The Circulator does little to serve residents of some of the city’s poorest neighborhoods. One of the six lines — Union Station-Congress Heights — has about half its route in one of the poorer pockets of the city.

So critics say they remain baffled at Bowser’s insistence on continuing the fight. The mayor and her supporters, however, say they still have hope in legislation dubbed the D.C. Circulator Equity Act that would essentially eliminate the fare.

The council has not taken action on the bill, introduced in early June by council member Brandon T. Todd (D-Ward 4), the mayor’s closest ally on the panel. The legislation is awaiting a hearing date before Cheh’s transportation committee, and with the council in recess until Sept. 15, it is unlikely to make progress toward approval before the new fiscal year.

Eric Feldman, a spokesman for Todd, said the council member is “hopeful” Cheh will schedule a hearing “so we can make the DC Circulator — and public transportation in general — more accessible to residents.”

Jeff Marootian, director of the D.C. Department of Transportation, echoed Todd and Bowser’s aspirations for the legislation.

“We continue to see the benefits of keeping the Circulator free and we will continue to join the mayor in advocating for keeping it free,” Marootian said. “We are going to wait to see what happens because there’s still some opportunity there.”

Cheh said recently that there are no plans for a September hearing on the bill.

Even if one were scheduled, there wouldn’t be enough time to move the legislation through markup and two readings before the full council before Oct. 1. Critics said that if the proposal were to somehow pass the council in time, it would remain unfunded.

Bowser made the rides free in February as part of an initiative she called Fair Shot. She extended the policy the following month and promised in her March 18 State of the District address that the Circulator would remain free.

The mayor announced Friday that about 3 million free rides have been provided since February, representing a 27 percent increase in ridership compared with the same period last year, according to city data.

The mayor’s recent #KeepCirculatorFree tweetstorm has elicited a variety of responses, with some praising the idea and others calling it misguided.

“Free trips for tourists?
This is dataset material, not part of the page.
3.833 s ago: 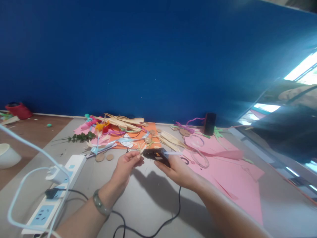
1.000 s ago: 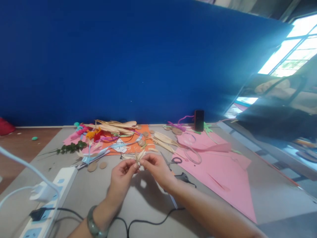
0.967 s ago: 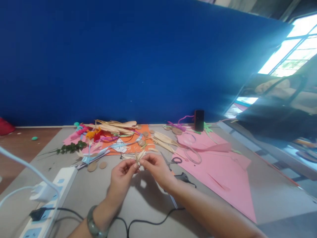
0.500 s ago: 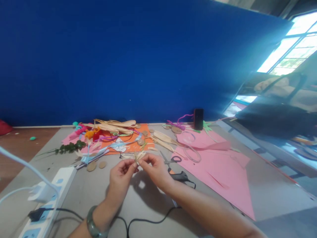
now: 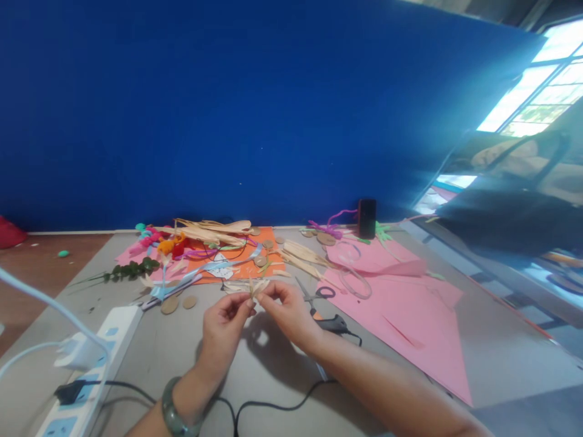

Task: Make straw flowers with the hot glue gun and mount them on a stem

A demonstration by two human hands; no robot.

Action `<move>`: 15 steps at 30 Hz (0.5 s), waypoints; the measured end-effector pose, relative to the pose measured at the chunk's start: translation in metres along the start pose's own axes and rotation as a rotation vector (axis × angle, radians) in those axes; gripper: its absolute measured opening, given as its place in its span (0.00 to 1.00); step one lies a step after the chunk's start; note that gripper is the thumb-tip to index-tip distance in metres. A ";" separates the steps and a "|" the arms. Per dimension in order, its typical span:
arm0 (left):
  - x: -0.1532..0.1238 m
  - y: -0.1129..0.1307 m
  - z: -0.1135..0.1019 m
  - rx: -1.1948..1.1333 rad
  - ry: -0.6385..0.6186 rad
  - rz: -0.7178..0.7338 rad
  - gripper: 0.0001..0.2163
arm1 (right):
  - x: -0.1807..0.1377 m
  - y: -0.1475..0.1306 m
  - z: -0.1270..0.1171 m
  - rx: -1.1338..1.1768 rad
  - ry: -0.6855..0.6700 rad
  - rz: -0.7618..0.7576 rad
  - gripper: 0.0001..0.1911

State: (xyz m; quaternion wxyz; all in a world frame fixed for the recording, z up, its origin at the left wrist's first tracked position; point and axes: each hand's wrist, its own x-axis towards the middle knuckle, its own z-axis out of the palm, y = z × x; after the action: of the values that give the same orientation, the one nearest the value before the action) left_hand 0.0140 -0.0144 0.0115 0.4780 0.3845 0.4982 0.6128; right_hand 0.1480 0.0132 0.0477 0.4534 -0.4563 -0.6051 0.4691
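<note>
From where I stand, the two bare hands meet over the grey table (image 5: 282,403), thumb and fingertips of the left hand (image 5: 228,318) pinching a small pale husk piece (image 5: 251,290). The right hand (image 5: 288,309) pinches at its other side, so both grips are taken and neither looks nearer. Taking the pinch as the middle of the clock, the piece rises out of the fingertips; its long axis seems to run towards twelve, with a pale blade leaning to one. I can't tell whether that blade is joined to it or lies behind. More husk scraps (image 5: 234,285) sit just past the left fingertips, at eleven.

The glue gun (image 5: 334,323) is at about four, partly under the right forearm, so the right hand is the nearer one to it. The scissors (image 5: 313,296) lie at three, and a bundle of husk strips (image 5: 304,258) at two.

As for writing, I can't make out a single word. The white patch (image 5: 220,266) on the orange paper (image 5: 268,273) has marks too small to read, and I see no readable brand on the power strip (image 5: 119,320) out at eight.
</note>
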 end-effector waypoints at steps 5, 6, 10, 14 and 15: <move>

Stop the madness!” one person tweeted this month, responding to a Bowser tweet with a video of a woman who said she uses the Circulator to take her daughters to school.

“DC is in urgent need of *quality* public transit, not free public transit,” Anthony LaMesa tweeted in response to another video the mayor posted of a woman saying she sometimes doesn’t have enough money on her SmarTrip card to ride Metro, so she uses the Circulator.

“Just don’t understand why of all the budget changes the council made the mayor’s team is still pushing this one,” tweeted David Alpert, a transit advocate and editor of Greater Greater Washington. “Making bus cheaper was a noble impulse but making Circulator, which is designed for tourists, free versus buses that serve lower-income neighborhoods was misguided.”

Tommy Wells, director of the city’s Department of Energy and Environment, replied in the mayor’s defense: “Getting people out of cars that have a choice helps everyone.”

D.C. resident Lateefah Williams said she supports free public transit, but is concerned with the Circulator being the only option since it isn’t accessible in all neighborhoods.

“The @DCCirculator doesn’t serve many neighborhoods that need access to affordable transportation the most,” she tweeted. “If the Circulator remains free permanently, it should be accompanied by free [Metro] access for all communities not adequately served by the Circulator.”

Although city officials continue their push for the free rides, DDOT is planning a post-Labor Day campaign to prepare the roughly 18,500 daily riders for the return of the $1 fare Oct. 1.